### Work task
Return every line of the data below exactly, but do not include the images.

++++++

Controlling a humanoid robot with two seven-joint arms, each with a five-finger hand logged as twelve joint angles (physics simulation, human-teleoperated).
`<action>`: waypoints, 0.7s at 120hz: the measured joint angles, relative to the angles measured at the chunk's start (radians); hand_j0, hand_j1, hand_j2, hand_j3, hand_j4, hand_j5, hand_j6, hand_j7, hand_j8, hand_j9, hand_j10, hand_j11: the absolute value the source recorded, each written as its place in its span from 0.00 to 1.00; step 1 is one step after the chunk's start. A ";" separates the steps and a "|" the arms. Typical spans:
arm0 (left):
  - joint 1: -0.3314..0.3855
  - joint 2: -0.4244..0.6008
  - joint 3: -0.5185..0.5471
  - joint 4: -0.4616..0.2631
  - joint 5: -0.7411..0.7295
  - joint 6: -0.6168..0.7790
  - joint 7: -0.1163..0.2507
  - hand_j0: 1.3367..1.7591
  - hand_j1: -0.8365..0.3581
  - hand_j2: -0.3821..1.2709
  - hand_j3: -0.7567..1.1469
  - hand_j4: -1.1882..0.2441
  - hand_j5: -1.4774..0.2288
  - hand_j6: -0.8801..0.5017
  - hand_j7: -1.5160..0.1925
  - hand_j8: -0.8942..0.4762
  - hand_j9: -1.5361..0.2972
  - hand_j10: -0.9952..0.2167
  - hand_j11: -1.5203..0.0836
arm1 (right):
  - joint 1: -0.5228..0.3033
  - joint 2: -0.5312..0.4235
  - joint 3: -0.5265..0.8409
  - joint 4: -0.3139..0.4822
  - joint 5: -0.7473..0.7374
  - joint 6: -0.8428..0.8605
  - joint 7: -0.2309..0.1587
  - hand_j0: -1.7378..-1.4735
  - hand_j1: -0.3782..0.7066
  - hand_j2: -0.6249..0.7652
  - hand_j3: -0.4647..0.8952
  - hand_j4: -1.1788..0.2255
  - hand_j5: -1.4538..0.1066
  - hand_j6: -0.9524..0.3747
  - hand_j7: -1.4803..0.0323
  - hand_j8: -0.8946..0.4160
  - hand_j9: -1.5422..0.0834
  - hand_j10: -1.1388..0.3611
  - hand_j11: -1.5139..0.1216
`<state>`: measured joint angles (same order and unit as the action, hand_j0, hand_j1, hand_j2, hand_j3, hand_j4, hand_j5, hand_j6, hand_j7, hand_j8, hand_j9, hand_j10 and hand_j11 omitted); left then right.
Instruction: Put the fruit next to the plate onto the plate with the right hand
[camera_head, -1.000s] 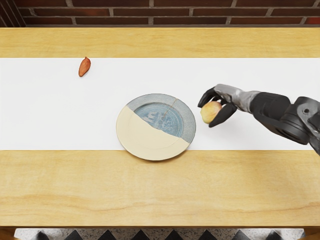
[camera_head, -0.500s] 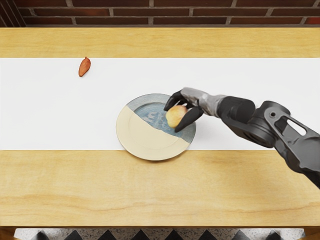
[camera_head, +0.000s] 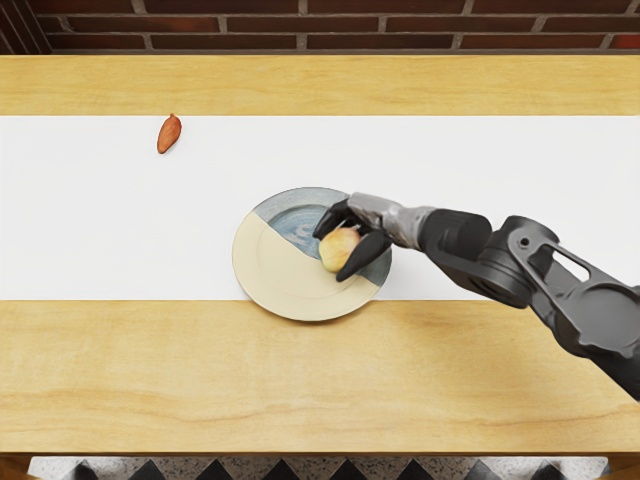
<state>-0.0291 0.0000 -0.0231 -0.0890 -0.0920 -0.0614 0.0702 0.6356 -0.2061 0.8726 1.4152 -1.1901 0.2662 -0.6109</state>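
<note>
A yellow-orange fruit (camera_head: 338, 249) is over the right half of the round blue-and-cream plate (camera_head: 275, 272), low over it or on it; contact is not clear. My right hand (camera_head: 345, 239) is shut on the fruit, dark fingers curled around it above and below. Its arm (camera_head: 520, 270) reaches in from the right edge across the white runner. The left arm is out of view.
A small reddish-orange sweet potato (camera_head: 169, 132) lies on the white runner (camera_head: 120, 220) at the far left. The wooden table (camera_head: 300, 380) extends in front, with a brick wall behind its far edge.
The right hand carried the fruit leftward from beside the plate's right edge to over the plate, then slightly lower and further left. The plate and the sweet potato stayed put.
</note>
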 joint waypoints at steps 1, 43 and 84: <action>0.000 0.000 0.000 0.000 0.000 0.000 0.000 0.76 0.98 0.23 0.40 0.82 0.86 0.63 0.88 0.65 0.83 0.81 0.94 | 0.000 0.000 0.000 0.000 0.000 0.000 0.000 0.31 0.52 0.57 0.34 0.44 0.44 0.41 0.48 0.43 0.48 0.47 0.46; 0.001 0.000 0.000 0.000 0.000 0.000 0.000 0.76 0.98 0.23 0.40 0.82 0.86 0.63 0.88 0.65 0.83 0.81 0.94 | 0.013 -0.020 0.067 0.009 0.065 0.036 0.000 0.30 0.14 0.47 0.34 0.75 0.83 0.64 0.87 0.62 0.85 0.69 0.82; 0.053 0.000 0.004 0.000 0.001 0.001 0.006 0.76 0.98 0.23 0.40 0.82 0.86 0.63 0.88 0.65 0.83 0.81 0.94 | -0.019 -0.389 0.267 -0.034 0.487 0.329 0.000 0.30 0.05 0.45 0.34 0.82 0.91 0.70 0.96 0.67 0.93 0.75 0.91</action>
<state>0.0241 0.0000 -0.0193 -0.0894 -0.0908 -0.0602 0.0762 0.6166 -0.5948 1.1401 1.3811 -0.7029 0.5949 -0.6109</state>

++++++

### Exercise solution
Controlling a humanoid robot with two seven-joint arms, each with a five-finger hand logged as twelve joint angles (physics simulation, human-teleoperated).
`<action>`: waypoints, 0.7s at 120hz: the measured joint angles, relative to the angles measured at the chunk's start (radians); hand_j0, hand_j1, hand_j2, hand_j3, hand_j4, hand_j5, hand_j6, hand_j7, hand_j8, hand_j9, hand_j10, hand_j11: the absolute value the source recorded, each written as its place in its span from 0.00 to 1.00; step 1 is one step after the chunk's start. A ";" separates the steps and a "|" the arms. Typical spans:
arm0 (left):
  - joint 1: -0.3314..0.3855
  - joint 2: -0.4244..0.6008
  - joint 3: -0.5185..0.5471
  - joint 4: -0.4616..0.2631
  - joint 5: -0.7411..0.7295
  - joint 6: -0.6168..0.7790
  - joint 7: -0.1163..0.2507
  - hand_j0: 1.3367..1.7591
  - hand_j1: -0.8365..0.3581
  - hand_j2: -0.3821..1.2709
  - hand_j3: -0.7567..1.1469
  - hand_j4: -1.1882..0.2441
  - hand_j5: -1.4774..0.2288
  - hand_j6: -0.8801..0.5017
  - hand_j7: -1.5160..0.1925
  - hand_j8: -0.8942..0.4762
  - hand_j9: -1.5361..0.2972
  - hand_j10: -0.9952..0.2167
  - hand_j11: -1.5203..0.0836
arm1 (right):
  - joint 1: -0.5228..0.3033
  - joint 2: -0.5312..0.4235
  - joint 3: -0.5265..0.8409
  - joint 4: -0.3139..0.4822
  - joint 5: -0.7473..0.7374
  - joint 6: -0.8428..0.8605
  - joint 7: -0.2309..0.1587
  - hand_j0: -1.7378..-1.4735
  - hand_j1: -0.3782..0.7066
  - hand_j2: -0.6249..0.7652
  - hand_j3: -0.4647..0.8952
  - hand_j4: -1.1788..0.2255
  - hand_j5: -1.4538..0.1066
  - hand_j6: -0.9524..0.3747
  - hand_j7: -1.4803..0.0323
  - hand_j8: -0.8946..0.4160
  - hand_j9: -1.5422..0.0834
  - hand_j10: -1.1388..0.3611
  - hand_j11: -1.5139..0.1216
`<state>`: measured joint angles (same order and unit as the action, hand_j0, hand_j1, hand_j2, hand_j3, hand_j4, hand_j5, hand_j6, hand_j7, hand_j8, hand_j9, hand_j10 and hand_j11 omitted); left then right.
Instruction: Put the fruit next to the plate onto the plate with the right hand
[camera_head, -1.000s] 
[camera_head, -0.500s] 
[camera_head, +0.000s] 
<state>-0.0291 0.0000 -0.0231 -0.0890 -0.0920 -0.0614 0.0702 0.6356 -0.2061 0.8726 1.4152 -1.1901 0.2662 -0.6109</state>
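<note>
A yellow-orange fruit (camera_head: 338, 249) is over the right half of the round blue-and-cream plate (camera_head: 275, 272), low over it or on it; contact is not clear. My right hand (camera_head: 345, 239) is shut on the fruit, dark fingers curled around it above and below. Its arm (camera_head: 520, 270) reaches in from the right edge across the white runner. The left arm is out of view.
A small reddish-orange sweet potato (camera_head: 169, 132) lies on the white runner (camera_head: 120, 220) at the far left. The wooden table (camera_head: 300, 380) extends in front, with a brick wall behind its far edge.
The right hand carried the fruit leftward from beside the plate's right edge to over the plate, then slightly lower and further left. The plate and the sweet potato stayed put.
</note>
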 joint waypoints at steps 1, 43 and 84: <action>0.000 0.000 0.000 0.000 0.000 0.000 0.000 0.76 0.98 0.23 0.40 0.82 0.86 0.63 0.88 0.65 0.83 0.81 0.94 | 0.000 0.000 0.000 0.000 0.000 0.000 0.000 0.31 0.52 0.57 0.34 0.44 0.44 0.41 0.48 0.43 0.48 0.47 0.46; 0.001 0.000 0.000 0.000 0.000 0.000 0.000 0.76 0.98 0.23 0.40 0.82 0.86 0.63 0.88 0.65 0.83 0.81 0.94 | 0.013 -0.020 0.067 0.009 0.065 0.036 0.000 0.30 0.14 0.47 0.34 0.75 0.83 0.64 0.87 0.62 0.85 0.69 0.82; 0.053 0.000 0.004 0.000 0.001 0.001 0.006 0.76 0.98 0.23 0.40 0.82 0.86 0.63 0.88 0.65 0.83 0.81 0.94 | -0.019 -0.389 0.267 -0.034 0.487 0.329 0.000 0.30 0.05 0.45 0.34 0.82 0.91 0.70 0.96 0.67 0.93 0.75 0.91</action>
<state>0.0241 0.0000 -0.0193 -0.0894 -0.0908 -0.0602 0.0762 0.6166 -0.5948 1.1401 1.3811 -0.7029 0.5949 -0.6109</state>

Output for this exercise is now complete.